The molecular mechanism by which saturated lysophosphatidylcholine attenuates the metastatic capacity of melanoma cells.

Abstract

Lysophophatidylcholine (LysoPC) is an abundant constituent in human plasma. Patients with malignant cancer diseases have attenuated LysoPC plasma levels, and thus LysoPC has been examined as a metabolic biomarker for cancer prediction. Preclinical studies have shown that solid tumor cells drastically degrade LysoPCs by incorporating their free fatty acids into cell membrane phospholipids. In this way, LysoPC C18:0 reduced the metastatic spread of murine melanoma B16.F10 cells in mice.

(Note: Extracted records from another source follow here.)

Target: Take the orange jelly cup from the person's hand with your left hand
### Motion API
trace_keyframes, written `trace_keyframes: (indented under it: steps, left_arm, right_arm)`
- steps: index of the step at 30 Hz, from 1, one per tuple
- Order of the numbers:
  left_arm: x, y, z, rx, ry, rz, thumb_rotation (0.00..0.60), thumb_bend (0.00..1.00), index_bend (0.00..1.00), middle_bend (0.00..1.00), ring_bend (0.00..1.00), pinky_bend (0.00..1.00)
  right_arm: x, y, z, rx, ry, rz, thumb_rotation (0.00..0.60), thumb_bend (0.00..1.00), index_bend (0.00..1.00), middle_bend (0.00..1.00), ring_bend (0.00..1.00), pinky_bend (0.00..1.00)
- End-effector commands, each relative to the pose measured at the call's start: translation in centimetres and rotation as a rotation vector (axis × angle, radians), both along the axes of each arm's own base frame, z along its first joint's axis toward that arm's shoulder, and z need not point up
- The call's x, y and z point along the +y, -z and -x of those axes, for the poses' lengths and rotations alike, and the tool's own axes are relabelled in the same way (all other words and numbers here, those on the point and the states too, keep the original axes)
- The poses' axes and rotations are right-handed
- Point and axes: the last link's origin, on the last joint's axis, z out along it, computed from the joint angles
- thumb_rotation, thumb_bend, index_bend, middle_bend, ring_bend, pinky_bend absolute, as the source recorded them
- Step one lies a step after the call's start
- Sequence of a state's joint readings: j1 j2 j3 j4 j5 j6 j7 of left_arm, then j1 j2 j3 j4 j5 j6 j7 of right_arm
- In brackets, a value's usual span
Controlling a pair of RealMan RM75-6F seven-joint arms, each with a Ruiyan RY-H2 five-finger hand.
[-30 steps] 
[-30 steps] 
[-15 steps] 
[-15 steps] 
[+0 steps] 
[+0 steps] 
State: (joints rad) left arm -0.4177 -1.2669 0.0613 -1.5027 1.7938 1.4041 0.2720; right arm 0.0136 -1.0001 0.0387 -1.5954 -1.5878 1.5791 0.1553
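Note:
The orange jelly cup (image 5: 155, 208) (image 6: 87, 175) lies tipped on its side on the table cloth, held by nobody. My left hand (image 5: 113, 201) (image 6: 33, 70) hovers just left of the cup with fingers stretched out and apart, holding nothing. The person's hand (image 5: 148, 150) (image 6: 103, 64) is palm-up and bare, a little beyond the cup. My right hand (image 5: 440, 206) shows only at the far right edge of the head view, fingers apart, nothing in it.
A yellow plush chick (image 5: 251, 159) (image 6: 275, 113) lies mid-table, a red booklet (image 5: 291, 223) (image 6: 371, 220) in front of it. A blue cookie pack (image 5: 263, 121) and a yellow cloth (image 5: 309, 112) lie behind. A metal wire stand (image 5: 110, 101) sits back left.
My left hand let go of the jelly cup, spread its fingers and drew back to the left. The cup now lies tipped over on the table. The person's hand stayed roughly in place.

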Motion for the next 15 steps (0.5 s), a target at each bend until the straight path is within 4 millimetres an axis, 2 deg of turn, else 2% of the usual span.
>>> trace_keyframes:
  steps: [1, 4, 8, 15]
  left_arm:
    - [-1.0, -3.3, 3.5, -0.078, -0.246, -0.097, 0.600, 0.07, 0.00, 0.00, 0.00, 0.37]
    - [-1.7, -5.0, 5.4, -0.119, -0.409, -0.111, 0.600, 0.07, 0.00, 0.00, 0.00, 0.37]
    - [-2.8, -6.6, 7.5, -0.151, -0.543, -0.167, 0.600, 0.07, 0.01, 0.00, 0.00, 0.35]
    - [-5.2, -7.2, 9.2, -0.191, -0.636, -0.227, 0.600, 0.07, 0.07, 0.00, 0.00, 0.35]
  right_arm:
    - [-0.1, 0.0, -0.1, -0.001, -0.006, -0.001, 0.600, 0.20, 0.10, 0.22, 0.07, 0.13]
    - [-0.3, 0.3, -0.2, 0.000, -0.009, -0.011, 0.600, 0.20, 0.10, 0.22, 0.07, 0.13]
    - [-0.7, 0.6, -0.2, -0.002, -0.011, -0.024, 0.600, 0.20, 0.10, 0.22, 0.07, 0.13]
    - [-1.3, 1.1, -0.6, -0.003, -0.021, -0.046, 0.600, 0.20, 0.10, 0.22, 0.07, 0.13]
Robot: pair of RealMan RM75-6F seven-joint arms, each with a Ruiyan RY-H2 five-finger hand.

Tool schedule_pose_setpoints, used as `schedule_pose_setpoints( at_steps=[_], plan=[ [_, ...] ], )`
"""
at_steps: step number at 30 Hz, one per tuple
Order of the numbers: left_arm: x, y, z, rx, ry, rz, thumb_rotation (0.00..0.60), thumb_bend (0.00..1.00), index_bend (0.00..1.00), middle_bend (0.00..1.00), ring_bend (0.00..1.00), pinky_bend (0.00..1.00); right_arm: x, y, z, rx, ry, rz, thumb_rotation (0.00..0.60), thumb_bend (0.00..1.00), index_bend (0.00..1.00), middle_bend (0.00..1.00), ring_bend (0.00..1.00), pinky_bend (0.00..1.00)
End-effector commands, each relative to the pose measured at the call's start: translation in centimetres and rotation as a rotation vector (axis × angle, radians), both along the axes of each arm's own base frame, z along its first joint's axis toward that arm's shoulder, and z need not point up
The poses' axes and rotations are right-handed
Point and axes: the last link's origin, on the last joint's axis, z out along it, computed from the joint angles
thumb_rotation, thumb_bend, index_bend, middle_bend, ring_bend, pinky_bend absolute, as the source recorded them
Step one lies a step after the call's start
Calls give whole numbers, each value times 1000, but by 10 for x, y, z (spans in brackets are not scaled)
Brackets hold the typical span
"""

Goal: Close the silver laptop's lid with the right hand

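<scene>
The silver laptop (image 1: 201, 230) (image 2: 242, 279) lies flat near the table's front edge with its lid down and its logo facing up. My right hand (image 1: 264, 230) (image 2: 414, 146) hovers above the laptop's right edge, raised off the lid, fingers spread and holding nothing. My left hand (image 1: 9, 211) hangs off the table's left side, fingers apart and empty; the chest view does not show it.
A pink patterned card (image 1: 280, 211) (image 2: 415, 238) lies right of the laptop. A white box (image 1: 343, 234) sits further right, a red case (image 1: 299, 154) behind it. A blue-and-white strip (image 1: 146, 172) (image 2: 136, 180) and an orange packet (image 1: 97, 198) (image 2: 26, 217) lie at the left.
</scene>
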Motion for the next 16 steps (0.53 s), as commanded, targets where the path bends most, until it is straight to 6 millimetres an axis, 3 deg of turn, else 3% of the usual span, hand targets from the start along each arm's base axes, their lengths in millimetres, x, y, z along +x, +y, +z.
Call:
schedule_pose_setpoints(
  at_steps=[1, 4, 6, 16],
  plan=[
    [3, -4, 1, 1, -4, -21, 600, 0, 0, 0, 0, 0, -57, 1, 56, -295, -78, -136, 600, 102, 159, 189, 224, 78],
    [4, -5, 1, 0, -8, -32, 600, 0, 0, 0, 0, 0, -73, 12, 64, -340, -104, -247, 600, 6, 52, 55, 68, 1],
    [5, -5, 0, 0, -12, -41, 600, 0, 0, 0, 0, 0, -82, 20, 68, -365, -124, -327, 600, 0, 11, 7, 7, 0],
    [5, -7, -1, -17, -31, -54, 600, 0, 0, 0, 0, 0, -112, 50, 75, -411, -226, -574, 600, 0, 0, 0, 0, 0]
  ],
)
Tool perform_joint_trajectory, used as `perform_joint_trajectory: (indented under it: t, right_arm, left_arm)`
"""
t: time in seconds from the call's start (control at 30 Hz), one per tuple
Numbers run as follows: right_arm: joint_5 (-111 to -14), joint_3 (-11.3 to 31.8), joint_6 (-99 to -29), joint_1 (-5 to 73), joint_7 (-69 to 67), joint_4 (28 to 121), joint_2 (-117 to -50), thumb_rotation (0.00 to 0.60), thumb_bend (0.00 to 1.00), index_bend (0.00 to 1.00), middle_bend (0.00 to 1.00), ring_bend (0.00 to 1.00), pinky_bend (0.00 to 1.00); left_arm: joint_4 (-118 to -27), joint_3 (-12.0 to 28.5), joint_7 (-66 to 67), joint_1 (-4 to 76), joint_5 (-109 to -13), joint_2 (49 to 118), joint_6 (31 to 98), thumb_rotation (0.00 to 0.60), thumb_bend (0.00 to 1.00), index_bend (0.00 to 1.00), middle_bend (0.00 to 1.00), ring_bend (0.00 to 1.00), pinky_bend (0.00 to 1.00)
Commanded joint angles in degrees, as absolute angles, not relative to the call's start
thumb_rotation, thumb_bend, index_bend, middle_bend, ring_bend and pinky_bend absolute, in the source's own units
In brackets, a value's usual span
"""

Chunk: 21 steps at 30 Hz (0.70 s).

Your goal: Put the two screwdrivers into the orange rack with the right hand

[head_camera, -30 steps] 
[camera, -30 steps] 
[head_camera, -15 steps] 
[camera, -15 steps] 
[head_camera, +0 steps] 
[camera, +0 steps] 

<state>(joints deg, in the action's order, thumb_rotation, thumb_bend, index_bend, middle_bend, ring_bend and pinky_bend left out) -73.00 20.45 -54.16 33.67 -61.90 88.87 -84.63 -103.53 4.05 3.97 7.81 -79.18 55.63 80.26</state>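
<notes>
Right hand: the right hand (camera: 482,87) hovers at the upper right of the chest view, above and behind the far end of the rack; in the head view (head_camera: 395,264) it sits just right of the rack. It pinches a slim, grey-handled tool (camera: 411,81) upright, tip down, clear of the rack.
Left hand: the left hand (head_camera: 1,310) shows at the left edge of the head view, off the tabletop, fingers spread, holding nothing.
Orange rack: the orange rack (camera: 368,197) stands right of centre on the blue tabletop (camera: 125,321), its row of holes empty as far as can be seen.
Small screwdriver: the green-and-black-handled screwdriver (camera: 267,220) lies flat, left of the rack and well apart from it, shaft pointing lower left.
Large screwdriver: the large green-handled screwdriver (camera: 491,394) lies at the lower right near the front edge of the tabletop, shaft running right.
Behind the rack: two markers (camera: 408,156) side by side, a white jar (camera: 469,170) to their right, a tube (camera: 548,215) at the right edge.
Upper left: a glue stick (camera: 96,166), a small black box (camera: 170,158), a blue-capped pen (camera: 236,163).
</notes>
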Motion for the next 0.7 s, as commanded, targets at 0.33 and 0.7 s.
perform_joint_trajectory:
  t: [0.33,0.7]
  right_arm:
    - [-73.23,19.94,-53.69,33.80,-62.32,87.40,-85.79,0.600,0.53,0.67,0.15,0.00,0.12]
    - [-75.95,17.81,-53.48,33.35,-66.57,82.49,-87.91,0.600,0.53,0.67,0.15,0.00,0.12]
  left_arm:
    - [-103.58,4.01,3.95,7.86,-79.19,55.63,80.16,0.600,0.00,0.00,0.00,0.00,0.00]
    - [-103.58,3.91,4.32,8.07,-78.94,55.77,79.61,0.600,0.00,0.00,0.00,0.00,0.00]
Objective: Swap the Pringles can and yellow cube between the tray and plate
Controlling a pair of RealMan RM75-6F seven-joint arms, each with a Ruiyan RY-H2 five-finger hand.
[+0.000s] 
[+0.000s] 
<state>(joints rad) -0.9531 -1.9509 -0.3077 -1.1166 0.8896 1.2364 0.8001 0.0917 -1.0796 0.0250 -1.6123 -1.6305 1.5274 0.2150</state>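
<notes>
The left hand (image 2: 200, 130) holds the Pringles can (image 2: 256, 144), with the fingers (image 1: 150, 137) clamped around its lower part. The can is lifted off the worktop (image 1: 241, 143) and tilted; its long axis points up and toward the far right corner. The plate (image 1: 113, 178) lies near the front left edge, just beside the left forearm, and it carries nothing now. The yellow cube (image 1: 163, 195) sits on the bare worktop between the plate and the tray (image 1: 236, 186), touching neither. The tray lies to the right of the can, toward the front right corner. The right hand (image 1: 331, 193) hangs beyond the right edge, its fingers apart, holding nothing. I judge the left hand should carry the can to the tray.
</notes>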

Although membrane rigidification may have a key role in the attenuation of metastasis, evidence for this has yet to be shown. Therefore, the present study aimed to determine how LysoPC reduces the metastatic capacity of B16.F10 cells. Following cellular preincubation with LysoPC C18:0 at increasing concentrations and lengths of time, cell migration was most significantly attenuated with 450 μm LysoPC C18:0 at 72 h. Biosensor measurements suggest that, despite their abundance in B16.F10 cells, LysoPC‐sensitive G protein‐coupled receptors do not appear to contribute to this effect. Instead, the attenuated migration appears to result from changes in cell membrane properties and their effect on underlying signaling pathways, most likely the formation of focal adhesion complexes. Treatment with 450 μm LysoPC C18:0 activates protein kinase C (PKC)δ to phosphorylate syndecan‐4, accompanied by deactivation of PKCα. Subsequently, focal adhesion complex formation was attenuated, as confirmed by the reduced activity of focal adhesion kinase (FAK). Interestingly, 450 μm LysoPC C18:1 did not affect FAK activity, explaining its lower propensity to affect migration and metastasis. Therefore, membrane rigidification by LysoPC C18:0 appears to prevent the formation of focal adhesion complexes, thus affecting integrin activity as a key for metastatic melanoma spread.